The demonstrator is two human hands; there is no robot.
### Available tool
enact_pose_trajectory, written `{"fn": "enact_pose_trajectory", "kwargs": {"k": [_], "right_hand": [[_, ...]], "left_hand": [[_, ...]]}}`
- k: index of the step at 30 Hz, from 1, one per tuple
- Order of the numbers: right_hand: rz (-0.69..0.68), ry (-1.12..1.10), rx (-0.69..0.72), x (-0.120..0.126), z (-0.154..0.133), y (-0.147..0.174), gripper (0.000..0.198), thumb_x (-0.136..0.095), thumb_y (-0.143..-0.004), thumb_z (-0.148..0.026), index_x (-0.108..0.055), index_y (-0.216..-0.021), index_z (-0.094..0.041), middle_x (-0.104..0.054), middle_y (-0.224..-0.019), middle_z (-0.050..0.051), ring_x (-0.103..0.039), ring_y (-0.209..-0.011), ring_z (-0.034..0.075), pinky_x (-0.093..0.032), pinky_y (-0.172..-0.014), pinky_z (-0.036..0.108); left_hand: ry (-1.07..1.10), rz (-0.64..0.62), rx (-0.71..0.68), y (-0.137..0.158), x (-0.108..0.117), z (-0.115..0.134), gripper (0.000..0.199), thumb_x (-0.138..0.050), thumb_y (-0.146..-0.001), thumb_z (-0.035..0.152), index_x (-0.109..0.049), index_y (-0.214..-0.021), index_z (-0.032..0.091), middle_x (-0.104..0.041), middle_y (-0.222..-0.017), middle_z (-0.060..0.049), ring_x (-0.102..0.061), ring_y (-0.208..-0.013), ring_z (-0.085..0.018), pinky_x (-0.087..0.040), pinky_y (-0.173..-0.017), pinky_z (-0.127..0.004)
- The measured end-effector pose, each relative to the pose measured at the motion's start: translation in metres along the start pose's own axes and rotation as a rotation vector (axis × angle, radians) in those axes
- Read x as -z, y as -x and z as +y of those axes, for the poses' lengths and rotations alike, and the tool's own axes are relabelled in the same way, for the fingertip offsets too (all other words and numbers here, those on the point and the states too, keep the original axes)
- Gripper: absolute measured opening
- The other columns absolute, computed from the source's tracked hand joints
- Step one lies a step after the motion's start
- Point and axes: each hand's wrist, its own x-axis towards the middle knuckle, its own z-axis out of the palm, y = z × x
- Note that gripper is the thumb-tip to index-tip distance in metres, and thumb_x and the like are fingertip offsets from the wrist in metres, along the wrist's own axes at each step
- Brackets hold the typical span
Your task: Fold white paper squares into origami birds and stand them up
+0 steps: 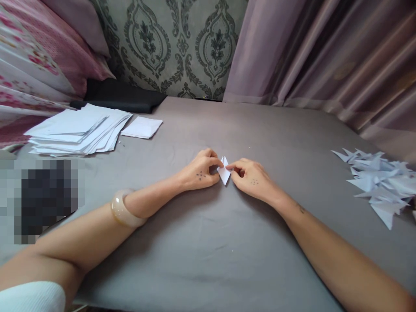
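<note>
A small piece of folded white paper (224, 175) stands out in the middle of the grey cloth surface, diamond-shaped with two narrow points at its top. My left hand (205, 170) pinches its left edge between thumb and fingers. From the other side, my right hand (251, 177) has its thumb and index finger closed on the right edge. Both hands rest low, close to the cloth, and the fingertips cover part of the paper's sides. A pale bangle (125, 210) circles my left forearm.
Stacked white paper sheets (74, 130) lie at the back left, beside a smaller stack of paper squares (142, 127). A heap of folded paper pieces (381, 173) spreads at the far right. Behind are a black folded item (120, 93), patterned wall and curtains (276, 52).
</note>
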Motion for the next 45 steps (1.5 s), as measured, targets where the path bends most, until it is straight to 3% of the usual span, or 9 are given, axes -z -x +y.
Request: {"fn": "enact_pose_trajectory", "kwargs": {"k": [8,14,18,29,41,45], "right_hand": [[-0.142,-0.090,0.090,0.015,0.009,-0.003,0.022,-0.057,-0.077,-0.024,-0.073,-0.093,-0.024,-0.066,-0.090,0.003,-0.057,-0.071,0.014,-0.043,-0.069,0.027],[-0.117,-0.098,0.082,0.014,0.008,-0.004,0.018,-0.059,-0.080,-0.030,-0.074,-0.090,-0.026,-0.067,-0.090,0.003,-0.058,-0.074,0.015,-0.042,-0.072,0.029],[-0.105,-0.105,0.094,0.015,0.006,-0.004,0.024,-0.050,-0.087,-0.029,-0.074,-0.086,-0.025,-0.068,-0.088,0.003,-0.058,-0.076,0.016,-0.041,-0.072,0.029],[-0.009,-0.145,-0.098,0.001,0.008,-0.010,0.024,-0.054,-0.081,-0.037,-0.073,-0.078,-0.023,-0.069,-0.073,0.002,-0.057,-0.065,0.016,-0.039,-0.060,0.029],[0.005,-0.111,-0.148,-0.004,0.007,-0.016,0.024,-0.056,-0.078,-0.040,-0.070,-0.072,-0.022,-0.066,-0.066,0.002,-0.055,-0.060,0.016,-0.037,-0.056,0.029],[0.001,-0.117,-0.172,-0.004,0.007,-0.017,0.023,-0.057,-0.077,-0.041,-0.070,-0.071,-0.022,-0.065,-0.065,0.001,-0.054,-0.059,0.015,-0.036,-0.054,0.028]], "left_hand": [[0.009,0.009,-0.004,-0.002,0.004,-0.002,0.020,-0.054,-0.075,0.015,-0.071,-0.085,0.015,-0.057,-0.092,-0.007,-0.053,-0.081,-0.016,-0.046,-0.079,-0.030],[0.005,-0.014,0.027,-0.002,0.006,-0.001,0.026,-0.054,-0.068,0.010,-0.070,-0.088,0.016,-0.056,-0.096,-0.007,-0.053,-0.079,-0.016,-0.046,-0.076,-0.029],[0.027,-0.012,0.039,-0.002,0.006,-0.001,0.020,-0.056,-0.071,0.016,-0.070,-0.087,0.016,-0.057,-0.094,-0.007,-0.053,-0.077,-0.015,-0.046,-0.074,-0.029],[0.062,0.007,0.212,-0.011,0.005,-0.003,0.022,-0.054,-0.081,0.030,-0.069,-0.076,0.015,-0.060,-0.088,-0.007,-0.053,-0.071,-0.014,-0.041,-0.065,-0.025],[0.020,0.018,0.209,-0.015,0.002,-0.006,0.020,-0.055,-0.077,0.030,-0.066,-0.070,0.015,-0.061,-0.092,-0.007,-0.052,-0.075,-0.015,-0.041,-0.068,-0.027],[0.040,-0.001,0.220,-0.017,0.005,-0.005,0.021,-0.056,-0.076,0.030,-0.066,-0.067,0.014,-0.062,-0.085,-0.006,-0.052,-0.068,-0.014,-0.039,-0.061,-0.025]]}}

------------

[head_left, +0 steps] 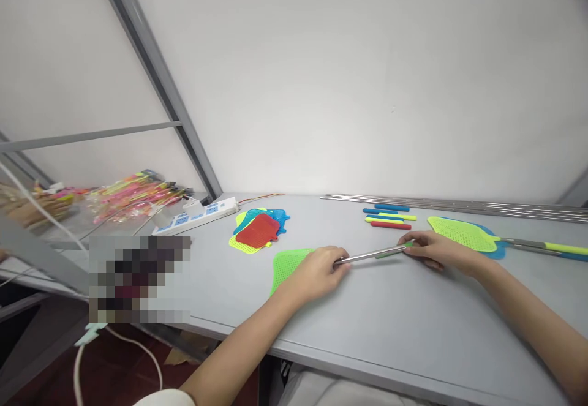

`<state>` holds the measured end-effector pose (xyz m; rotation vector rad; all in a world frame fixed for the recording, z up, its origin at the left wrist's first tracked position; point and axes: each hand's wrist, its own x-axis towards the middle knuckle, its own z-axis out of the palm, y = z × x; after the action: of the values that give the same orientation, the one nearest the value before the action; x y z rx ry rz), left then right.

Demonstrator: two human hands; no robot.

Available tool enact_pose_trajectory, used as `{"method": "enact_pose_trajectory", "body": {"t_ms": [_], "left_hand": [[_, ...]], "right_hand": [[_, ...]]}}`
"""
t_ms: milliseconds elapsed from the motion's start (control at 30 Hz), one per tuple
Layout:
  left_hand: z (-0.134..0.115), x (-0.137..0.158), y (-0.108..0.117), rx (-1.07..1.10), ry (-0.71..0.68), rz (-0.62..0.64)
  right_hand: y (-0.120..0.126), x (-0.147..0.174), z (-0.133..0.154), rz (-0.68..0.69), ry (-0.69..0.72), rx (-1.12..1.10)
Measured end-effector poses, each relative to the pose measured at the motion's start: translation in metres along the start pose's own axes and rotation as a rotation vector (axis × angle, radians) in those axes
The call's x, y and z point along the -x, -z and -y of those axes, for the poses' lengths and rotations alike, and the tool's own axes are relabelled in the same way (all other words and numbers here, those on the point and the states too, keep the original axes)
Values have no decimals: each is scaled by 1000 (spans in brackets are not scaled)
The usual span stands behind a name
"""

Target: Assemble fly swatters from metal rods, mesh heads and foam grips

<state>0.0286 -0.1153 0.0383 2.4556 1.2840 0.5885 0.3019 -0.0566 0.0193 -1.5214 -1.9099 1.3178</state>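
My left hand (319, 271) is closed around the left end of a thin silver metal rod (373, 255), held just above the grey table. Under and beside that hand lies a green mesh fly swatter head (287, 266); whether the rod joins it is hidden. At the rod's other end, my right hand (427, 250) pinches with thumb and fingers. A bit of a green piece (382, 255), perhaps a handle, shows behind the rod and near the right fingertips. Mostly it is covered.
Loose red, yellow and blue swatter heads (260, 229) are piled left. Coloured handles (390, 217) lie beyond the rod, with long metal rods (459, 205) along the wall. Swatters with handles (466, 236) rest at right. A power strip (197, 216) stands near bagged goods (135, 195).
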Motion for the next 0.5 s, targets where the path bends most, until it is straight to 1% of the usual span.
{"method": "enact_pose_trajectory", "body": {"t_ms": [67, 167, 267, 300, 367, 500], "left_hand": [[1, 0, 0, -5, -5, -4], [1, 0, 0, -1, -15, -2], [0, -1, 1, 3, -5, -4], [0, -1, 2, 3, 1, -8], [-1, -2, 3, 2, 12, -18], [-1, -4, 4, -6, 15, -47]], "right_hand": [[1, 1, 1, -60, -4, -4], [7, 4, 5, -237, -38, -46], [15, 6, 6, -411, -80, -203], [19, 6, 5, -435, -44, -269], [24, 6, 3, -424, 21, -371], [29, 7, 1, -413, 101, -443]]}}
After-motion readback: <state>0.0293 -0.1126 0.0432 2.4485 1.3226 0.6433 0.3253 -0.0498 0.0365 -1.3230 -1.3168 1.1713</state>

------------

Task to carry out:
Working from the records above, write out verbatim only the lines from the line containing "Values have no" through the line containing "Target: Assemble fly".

Result of the task:
Values have no decimals: each is scaled by 1000 (spans in brackets are not scaled)
The usual span stands behind a name
"""

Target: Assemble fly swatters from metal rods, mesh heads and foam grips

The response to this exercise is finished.